### WORK TO BE COMPLETED
The answer must restate the listing word for word, without its images.

### DATA EXTRACT
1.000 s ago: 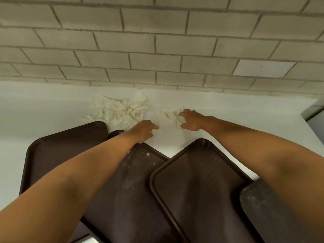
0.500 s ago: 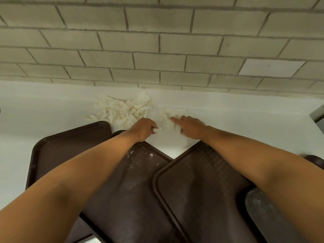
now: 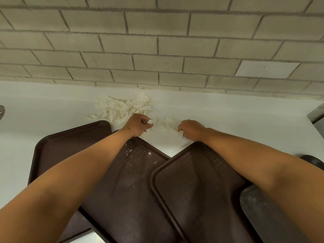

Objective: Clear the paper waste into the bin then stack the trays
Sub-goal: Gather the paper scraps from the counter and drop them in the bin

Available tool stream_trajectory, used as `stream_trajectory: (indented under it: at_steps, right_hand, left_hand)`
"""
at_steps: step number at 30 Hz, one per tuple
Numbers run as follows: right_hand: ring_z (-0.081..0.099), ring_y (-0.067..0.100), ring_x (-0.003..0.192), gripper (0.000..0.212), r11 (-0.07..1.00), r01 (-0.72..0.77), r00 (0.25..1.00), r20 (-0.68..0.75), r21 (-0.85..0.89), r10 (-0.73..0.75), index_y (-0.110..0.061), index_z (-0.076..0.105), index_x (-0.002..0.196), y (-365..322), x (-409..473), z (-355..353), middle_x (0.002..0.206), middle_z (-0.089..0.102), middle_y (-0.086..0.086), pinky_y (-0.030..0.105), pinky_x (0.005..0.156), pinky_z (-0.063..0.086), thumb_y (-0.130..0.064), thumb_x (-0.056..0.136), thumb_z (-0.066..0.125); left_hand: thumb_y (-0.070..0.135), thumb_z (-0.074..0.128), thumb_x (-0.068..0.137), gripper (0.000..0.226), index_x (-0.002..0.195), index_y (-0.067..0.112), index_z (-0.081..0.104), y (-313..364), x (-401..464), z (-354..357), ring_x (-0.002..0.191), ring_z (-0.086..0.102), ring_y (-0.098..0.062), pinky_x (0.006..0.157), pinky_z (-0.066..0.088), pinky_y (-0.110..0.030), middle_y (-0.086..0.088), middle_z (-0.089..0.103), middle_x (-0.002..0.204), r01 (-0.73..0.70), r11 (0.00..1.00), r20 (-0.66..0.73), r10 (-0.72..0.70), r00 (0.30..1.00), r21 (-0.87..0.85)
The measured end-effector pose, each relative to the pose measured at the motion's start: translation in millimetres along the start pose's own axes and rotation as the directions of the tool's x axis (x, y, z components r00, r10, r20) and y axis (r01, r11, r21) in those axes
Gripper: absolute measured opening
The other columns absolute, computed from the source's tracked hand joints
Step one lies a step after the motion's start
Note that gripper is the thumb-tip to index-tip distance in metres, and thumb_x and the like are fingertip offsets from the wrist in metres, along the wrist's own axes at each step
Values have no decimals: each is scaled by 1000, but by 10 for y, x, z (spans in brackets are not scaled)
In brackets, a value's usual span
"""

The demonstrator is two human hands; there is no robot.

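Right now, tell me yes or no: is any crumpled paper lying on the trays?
No: the crumpled paper lies on the white counter beyond the trays, which carry only small crumbs.

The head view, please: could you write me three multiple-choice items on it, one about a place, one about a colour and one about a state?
1. Where does the big paper heap lie?
A. on a tray
B. on the white counter by the brick wall
C. in a bin

2. What colour are the trays?
A. dark brown
B. red
C. white

3. What is the right hand doing?
A. lying flat on a tray
B. pointing at the wall
C. curling round paper scraps

Answers: 1 B, the heap sits on the counter near the wall; 2 A, every tray is dark brown; 3 C, its fingers close on white paper.
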State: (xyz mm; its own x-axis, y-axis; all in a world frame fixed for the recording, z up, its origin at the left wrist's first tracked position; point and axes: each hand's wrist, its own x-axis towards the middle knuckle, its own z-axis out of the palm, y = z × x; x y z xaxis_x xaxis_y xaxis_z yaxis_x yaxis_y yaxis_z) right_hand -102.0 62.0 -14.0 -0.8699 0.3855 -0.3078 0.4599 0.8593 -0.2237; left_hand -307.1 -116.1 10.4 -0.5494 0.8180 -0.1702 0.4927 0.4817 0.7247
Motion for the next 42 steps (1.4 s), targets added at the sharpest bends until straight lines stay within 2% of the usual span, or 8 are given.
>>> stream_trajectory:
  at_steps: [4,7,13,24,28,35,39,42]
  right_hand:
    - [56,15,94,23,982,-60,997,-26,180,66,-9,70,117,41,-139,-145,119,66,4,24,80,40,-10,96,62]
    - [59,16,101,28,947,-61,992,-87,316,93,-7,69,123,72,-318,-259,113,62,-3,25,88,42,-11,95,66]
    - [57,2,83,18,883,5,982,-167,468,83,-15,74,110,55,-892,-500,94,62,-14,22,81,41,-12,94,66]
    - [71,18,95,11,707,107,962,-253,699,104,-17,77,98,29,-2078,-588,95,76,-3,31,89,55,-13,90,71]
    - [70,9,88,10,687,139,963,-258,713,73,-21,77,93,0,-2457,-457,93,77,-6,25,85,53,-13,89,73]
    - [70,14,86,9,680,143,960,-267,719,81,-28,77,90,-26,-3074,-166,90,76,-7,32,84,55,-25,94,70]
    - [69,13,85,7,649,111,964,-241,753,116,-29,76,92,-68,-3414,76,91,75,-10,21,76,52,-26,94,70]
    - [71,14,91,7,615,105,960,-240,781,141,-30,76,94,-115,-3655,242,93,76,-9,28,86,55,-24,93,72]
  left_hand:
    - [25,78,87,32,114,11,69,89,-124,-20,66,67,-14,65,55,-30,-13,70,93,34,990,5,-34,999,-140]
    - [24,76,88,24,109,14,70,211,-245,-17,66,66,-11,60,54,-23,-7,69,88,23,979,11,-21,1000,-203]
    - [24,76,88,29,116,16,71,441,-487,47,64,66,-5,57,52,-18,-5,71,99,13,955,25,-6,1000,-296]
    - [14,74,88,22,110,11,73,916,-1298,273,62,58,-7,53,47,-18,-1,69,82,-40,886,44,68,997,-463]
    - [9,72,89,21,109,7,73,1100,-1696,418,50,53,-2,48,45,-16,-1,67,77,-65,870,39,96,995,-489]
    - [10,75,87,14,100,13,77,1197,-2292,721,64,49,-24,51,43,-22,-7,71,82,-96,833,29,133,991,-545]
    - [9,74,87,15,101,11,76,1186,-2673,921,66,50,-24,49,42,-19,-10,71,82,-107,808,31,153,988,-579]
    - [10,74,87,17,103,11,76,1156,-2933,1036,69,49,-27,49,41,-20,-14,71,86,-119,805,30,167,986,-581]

### WRITTEN REPLY
1.000 s ago: 
0.500 s ago: 
now: 

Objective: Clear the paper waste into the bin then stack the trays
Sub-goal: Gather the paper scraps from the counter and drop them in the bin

Available tool stream_trajectory, used as `stream_trajectory: (indented under it: at_steps, right_hand, left_hand)`
"""
at_steps: step number at 30 Hz, one per tuple
Numbers run as follows: right_hand: ring_z (-0.081..0.099), ring_y (-0.067..0.100), ring_x (-0.003..0.192), gripper (0.000..0.212), r11 (-0.07..1.00), r01 (-0.72..0.77), r00 (0.25..1.00), r20 (-0.68..0.75), r21 (-0.85..0.89), r10 (-0.73..0.75), index_y (-0.110..0.061), index_z (-0.076..0.105), index_x (-0.002..0.196), y (-365..322), x (-409..473), z (-355..353), middle_x (0.002..0.206), middle_z (-0.089..0.102), middle_y (-0.086..0.086), pinky_y (-0.030..0.105), pinky_x (0.005..0.156), pinky_z (-0.063..0.086), thumb_y (-0.130..0.064), thumb_x (-0.056..0.136), thumb_z (-0.066..0.125); left_hand: thumb_y (-0.070..0.135), thumb_z (-0.074..0.128), thumb_x (-0.068..0.137), gripper (0.000..0.226), index_x (-0.002..0.195), index_y (-0.067..0.112), index_z (-0.081..0.104), y (-313..364), x (-401..464), z (-354..357), ring_x (-0.002..0.191), ring_z (-0.086..0.102), ring_y (-0.098..0.062), pinky_x (0.006..0.157), pinky_z (-0.066..0.088), pinky_y (-0.110..0.030), middle_y (-0.086..0.088), middle_z (-0.089..0.103), middle_x (-0.002..0.204), r01 (-0.73..0.70), r11 (0.00..1.00), r20 (-0.66..0.73), r10 (-0.72..0.70), r00 (0.30..1.00), r21 (-0.87..0.85)
The measured end-effector pose, each relative to the pose measured at the motion's start: translation in millimetres along the start pose's own axes and rotation as the directions of the tool's x axis (x, y, z components r00, r10, r20) and y axis (r01, r11, r21) in those axes
Gripper: absolute measured opening
The other columns absolute, computed from the source's tracked hand joints
Step one lies a step after the motion's start
Note that gripper is the thumb-tip to index-tip distance in metres, and thumb_x and the like are fingertip offsets from the wrist in metres, along the wrist's own axes at each step
Values have no decimals: each is scaled by 1000, but by 10 for y, x, z (spans in brackets are not scaled)
In brackets, a value's usual span
"""

The demonstrator is two human hands; there is no robot.

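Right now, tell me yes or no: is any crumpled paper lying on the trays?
No: the crumpled paper lies on the white counter beyond the trays, which carry only small crumbs.

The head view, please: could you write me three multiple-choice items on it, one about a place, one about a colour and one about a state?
1. Where does the big paper heap lie?
A. on a tray
B. on the white counter by the brick wall
C. in a bin

2. What colour are the trays?
A. dark brown
B. red
C. white

3. What is the right hand doing?
A. lying flat on a tray
B. pointing at the wall
C. curling round paper scraps

Answers: 1 B, the heap sits on the counter near the wall; 2 A, every tray is dark brown; 3 C, its fingers close on white paper.
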State: (xyz mm; its own x-axis, y-axis; all in a world frame fixed for the recording, z up, its origin at the left wrist's first tracked position; point and axes: each hand's wrist, its own x-axis towards the middle knuckle, its own z-axis out of the palm, y = z × x; x y z xaxis_x xaxis_y xaxis_z yaxis_x yaxis_y yaxis_z) right_hand -102.0 62.0 -14.0 -0.8699 0.3855 -0.3078 0.4599 0.8593 -0.2237; left_hand -307.1 -116.1 10.4 -0.5494 0.8180 -0.1702 0.4927 0.4817 0.7247
Motion for the next 42 steps (1.4 s), targets added at the sharpest bends until straight lines stay within 2% of the usual span, or 8 are given.
>>> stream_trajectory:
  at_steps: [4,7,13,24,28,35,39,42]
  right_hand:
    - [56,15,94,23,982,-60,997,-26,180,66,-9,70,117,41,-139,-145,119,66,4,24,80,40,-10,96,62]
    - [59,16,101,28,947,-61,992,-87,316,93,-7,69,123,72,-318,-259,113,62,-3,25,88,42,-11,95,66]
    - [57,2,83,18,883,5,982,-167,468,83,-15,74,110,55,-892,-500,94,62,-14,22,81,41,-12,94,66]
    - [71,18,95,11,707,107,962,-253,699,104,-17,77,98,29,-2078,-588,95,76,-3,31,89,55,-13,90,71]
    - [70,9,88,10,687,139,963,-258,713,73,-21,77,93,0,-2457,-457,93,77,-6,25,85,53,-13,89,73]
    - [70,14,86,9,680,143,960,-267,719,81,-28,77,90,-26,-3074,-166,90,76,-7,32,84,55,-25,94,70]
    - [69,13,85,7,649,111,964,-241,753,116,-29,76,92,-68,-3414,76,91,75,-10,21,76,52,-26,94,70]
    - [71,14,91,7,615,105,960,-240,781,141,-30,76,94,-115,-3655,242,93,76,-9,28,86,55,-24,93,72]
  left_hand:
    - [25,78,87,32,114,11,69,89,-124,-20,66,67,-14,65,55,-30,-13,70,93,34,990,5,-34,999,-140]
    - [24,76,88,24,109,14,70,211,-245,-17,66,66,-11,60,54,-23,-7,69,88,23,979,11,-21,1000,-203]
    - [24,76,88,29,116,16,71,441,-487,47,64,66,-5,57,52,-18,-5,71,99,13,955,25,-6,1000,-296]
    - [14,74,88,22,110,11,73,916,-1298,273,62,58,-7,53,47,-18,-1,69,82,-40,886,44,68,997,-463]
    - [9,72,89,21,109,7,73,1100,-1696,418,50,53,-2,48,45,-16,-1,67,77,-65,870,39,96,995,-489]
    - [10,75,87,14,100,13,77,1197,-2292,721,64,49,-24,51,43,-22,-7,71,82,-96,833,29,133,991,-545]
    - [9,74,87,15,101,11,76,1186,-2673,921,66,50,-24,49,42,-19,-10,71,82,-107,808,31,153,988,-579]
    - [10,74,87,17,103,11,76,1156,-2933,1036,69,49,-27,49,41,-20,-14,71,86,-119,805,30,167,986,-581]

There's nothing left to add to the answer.